If we can use the Neural Network to generate a prediction for each of the observations from the training dataset and consequently can calculate the squared error for each of these observations, we can calculate the Mean Squared Error $(MSE)$ for the training data — for any given set of $\beta$ values. This raises the question:

How can we iteratively change the $\color{rubineredcl}\beta s$ to gradually improve the Neural Network’s predictive quality — minimizing the MSE?

This is what we will cover in the following section.

9.4.4 How the Optimizer Improves the Parameters in a Neural Network

For most regression⁶⁴ tasks, the Optimizer in a Neural Network (integrated in the tidymodels workflow) aims to minimize the $MSE$⁶⁵ by adjusting the $\beta$ values.

To give you a basic idea of how the Optimizer adjusts the $\beta$ values, we will use the first iteration (the first adjustment of the $\beta$ values) as an example. We start with the randomly chosen $\beta$ values (see Section 9.4.3) and show how the Optimizer changes these values to get a slightly lower $MSE$. This process can then be iteratively repeated until the $MSE$ is reasonably low.

So, let us assume the following $\beta$ values are already randomly chosen at the beginning of the adjustment process:

\[\beta_1 = 0.1, \beta_2=-0.9 ,\beta_3=0.5 ,\beta_4 = -0.1, \beta_5 = 0.8, \beta_6 =0.6 ,\] \[\beta_7 =0.1 ,\beta_8 = 0.8,\beta_9 = 0.9\] Then we can use the definition of the $MSE$ in connection with prediction Equation (9.8) to calculate the $MSE$ for the initial set of $\beta s$ for the training dataset.

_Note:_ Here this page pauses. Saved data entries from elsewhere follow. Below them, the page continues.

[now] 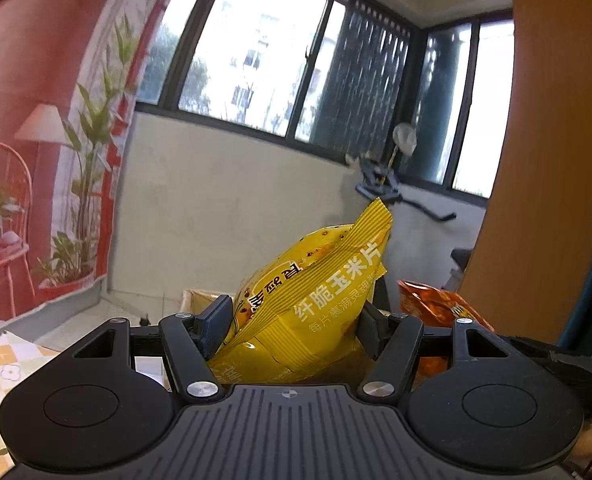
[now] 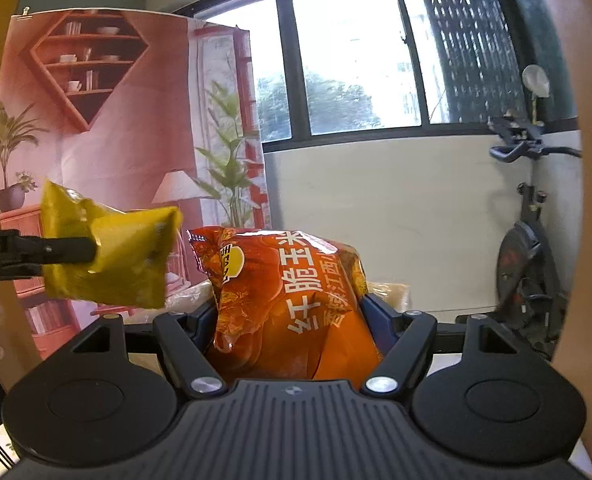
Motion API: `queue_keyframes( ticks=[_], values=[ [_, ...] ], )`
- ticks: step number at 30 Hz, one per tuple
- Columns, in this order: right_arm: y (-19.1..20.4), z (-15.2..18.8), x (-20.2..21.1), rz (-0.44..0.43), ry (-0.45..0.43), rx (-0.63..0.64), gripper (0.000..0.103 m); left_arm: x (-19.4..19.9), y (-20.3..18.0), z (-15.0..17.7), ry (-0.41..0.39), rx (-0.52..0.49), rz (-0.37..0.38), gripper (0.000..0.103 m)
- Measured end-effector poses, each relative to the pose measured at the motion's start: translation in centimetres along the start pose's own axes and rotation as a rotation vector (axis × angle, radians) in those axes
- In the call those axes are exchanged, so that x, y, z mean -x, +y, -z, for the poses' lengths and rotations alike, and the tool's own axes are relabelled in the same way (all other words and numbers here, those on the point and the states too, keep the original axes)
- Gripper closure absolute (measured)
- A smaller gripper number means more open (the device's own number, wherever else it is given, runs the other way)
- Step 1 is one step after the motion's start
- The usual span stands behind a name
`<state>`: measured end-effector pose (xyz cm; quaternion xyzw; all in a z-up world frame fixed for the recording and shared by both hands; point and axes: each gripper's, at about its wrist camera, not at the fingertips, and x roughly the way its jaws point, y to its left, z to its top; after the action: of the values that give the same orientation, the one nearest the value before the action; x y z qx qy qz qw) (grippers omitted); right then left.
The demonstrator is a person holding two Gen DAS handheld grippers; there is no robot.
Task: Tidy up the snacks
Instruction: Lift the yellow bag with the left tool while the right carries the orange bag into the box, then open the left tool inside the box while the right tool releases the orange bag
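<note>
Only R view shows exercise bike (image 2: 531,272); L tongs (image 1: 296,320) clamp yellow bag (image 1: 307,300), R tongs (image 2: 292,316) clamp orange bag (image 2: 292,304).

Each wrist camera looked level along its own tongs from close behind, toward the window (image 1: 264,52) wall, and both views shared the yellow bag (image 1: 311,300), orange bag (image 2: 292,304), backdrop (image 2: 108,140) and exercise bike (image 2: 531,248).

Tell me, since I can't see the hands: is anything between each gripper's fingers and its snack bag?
Nothing visible: the left gripper is clamped directly on the yellow corn chip bag, the right gripper on the orange corn chip bag.
</note>
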<state>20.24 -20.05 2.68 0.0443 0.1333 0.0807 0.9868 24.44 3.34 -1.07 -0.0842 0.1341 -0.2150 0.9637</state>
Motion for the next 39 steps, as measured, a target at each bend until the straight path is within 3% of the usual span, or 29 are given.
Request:
queue_keyframes(
  ticks=[8, 12, 16, 23, 30, 39],
  values=[
    [-1.2, -0.1, -5.8, 0.029, 0.097, -0.062, 0.029, -5.1, 0.3, 0.4, 0.129, 0.0, -0.04, 0.035],
    [-0.3, 0.2, -7.1, 0.026, 0.117, -0.009, 0.029, -6.4, 0.1, 1.1, 0.195, -0.039, -0.065, 0.035],
    [0.0, 0.3, -8.2, 0.018, 0.147, 0.014, 0.028, -7.0, 0.8, 1.4, 0.244, -0.006, -0.065, 0.035],
    [-0.6, 0.3, -9.2, -0.026, 0.182, -0.074, 0.027, -6.6, 1.5, 1.1, 0.278, 0.001, -0.07, 0.035],
    [-1.3, 1.3, -9.6, 0.025, 0.242, -0.124, 0.025, -6.6, 0.9, 0.7, 0.285, -0.033, -0.07, 0.032],
    [-1.6, 1.3, -7.4, 0.06, 0.204, -0.125, 0.024, -5.2, 0.8, 0.1, 0.268, -0.04, -0.078, 0.03]
  ],
)
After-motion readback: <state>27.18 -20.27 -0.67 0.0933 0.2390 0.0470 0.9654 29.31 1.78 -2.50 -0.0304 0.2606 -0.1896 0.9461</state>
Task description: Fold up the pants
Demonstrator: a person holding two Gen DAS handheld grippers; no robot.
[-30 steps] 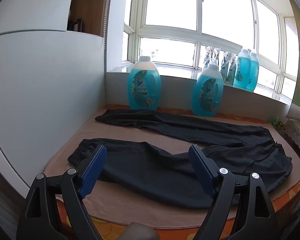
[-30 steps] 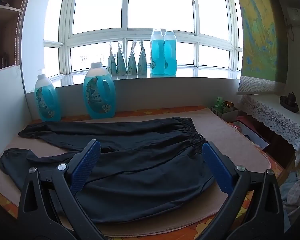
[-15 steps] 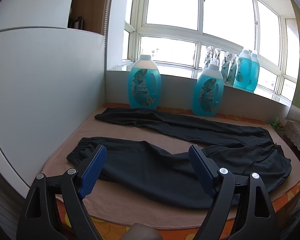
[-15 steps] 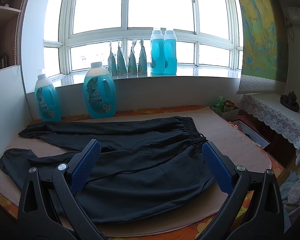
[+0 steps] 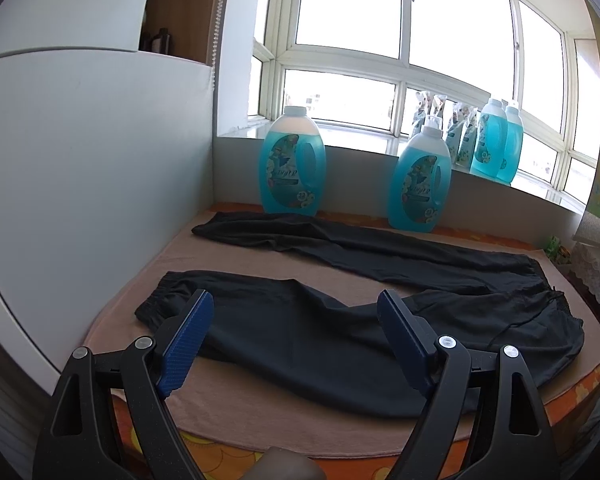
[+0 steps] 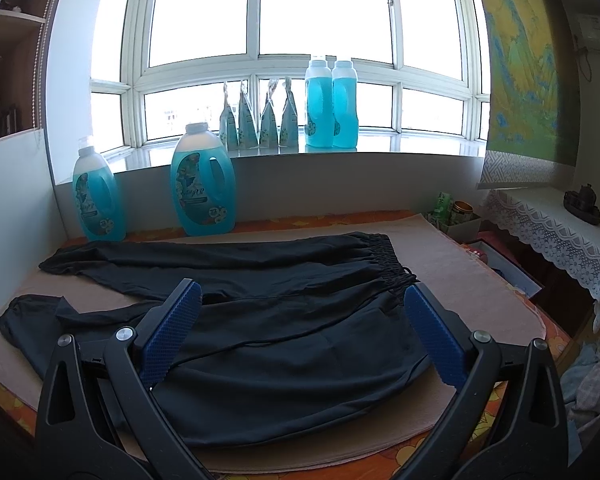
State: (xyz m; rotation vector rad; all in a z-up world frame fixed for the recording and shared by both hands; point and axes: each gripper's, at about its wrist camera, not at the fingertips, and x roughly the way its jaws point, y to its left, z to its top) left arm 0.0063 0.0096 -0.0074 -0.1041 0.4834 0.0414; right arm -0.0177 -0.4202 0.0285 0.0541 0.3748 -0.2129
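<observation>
Pants (image 5: 340,332): black, spread flat on mat (image 5: 236,404), legs apart, cuffs away from jugs' (image 5: 292,168) far end. Step: none begun. My left claw (image 5: 296,320) and right claw (image 6: 300,312) gape wide, empty, above near leg. Next: grip near leg, lay it over far leg.

Open approach over the pants (image 6: 260,320) — blue bottles (image 5: 292,164) along the far edge, wall (image 5: 80,180) left.
</observation>
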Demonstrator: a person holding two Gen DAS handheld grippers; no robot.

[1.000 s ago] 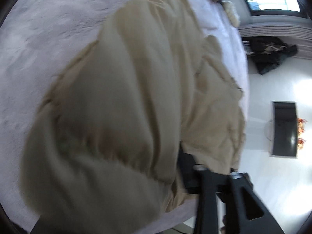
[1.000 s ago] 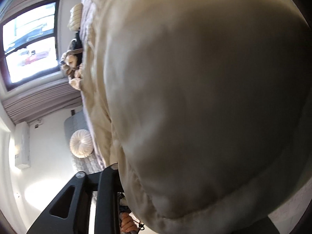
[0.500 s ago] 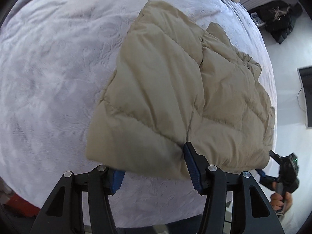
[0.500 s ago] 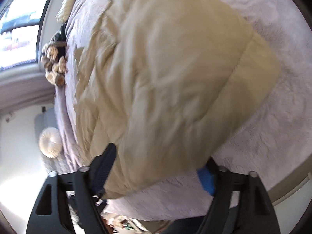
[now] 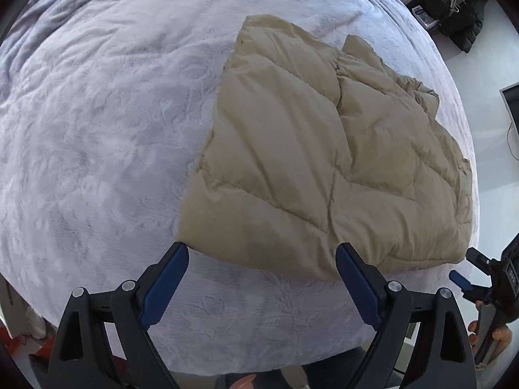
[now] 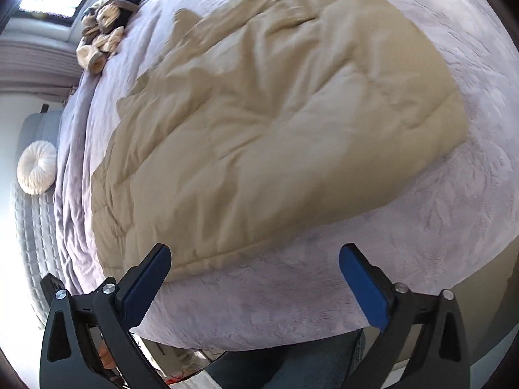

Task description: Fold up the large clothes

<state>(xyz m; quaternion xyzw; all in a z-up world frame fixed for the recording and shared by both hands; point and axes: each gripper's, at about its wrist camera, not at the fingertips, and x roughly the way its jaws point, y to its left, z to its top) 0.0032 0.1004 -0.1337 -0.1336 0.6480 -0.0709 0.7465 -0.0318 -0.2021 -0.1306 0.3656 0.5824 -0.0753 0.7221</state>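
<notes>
One folded beige puffer jacket (image 5: 327, 162) lies on one lilac bedspread (image 5: 97, 129), at twelve o'clock from two wide, empty grippers: left (image 5: 261, 254), right (image 6: 254, 253).

The folded jacket (image 5: 327, 162) lies flat on the bed (image 5: 97, 129), toward its right half in the left wrist view, its near edge close to the bed's front edge. The left tool (image 5: 262, 259) sits in front of that near edge, apart from it, fingers spread wide. The right tool (image 6: 254, 261) sits likewise before the jacket's near edge, fingers spread. In the right wrist view, a pile of clothes (image 6: 103, 37) lies at the far left of the bed; a round cushion (image 6: 37, 167) lies off the bed's left side.
</notes>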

This $MSE$ will be the benchmark when the Optimizer adjusts the $\beta s$ to produce a new set of $\beta s$ that (slightly) improves the $MSE$. For the set of randomly chosen $\beta$ parameters, the equation to calculate the $MSE$ is:

\[\begin{eqnarray} MSE&=& \frac{\sum^N_{i=1}(\widehat{Price}_i - Price_i)^2}{N} \tag{9.9} \\ && \nonumber\\ \mbox{with: } && \nonumber\\ \widehat{Price}_i&=&0.1 + \overbrace{ \frac{1}{1+e^{-(\require{color}\colorbox{sandyellowcl}{$0.1 -0.9 Carat_i+0.5 Clarity_i$})}} }^{\mbox{Activity of Hidden Neuron 1}}\cdot 0.8 \nonumber \\ \nonumber \\ &+&\overbrace{ \frac{1}{1+e^{-(\require{color}\colorbox{sandyellowcl}{$-0.1 +0.8 Carat_i+0.6 Clarity_i$})}} }^{\mbox{Activity of Hidden Neuron 2}}\cdot0.9 \nonumber \end{eqnarray}\]

Note the effective inputs are highlighted for better readability.

We start with using the prediction equation to calculate the predicted price for the first observation in the training dataset $(\widehat{P_1})$. Since we know the true price $(P_1)$ for this diamond from the training data, we can calculate the related squared error as $(\widehat{P_1} - P_1)^2$.

Continuing with the other observations, we calculate the predicted price and the related squared error for the complete training dataset and then calculate the mean from all squared errors. This gives us the $MSE$ for the training dataset related to the initial set of $\beta s$. This calculation shows again:

For a given training dataset, we can calculate the MSE for any set of chosen $\color{rubineredcl}\beta$ values.

Next, we increase only $\beta_1$ by a very small amount, leaving all other $\beta$ values unchanged, and calculate the new $MSE$ using Equation (9.9). Consequently, the $MSE$ will either decrease or increase compared to the benchmark $MSE$. This provides us with information in which direction $\beta_1$ should be changed. If increasing $\beta_1$ was successful and the $MSE$ decreased, mark $\beta_1$ to be increased. Otherwise, mark $\beta_1$ for a decrease.

Next, we reset the value for $\beta_1$ and use the same procedure for $\beta_2$ to find out if $\beta_2$ should be increased or decreased.

We do the same for all other $\beta$ parameters, and consequently, we will know for each $\beta$ parameter if it should be increased or decreased.

The amount of the actual increase or decrease for each of the $\beta$ parameters is proportional to the change of the $MSE$ they triggered when individually changed. In addition, to ensure that the changes are not too large, we multiply these changes with a learning rate — a constant number smaller than one, for example, $0.01$.⁶⁶

This procedure results in a new set of $\beta s$ with a slightly smaller $MSE$. This new set of $\beta s$ becomes the new benchmark and the procedure above is repeated.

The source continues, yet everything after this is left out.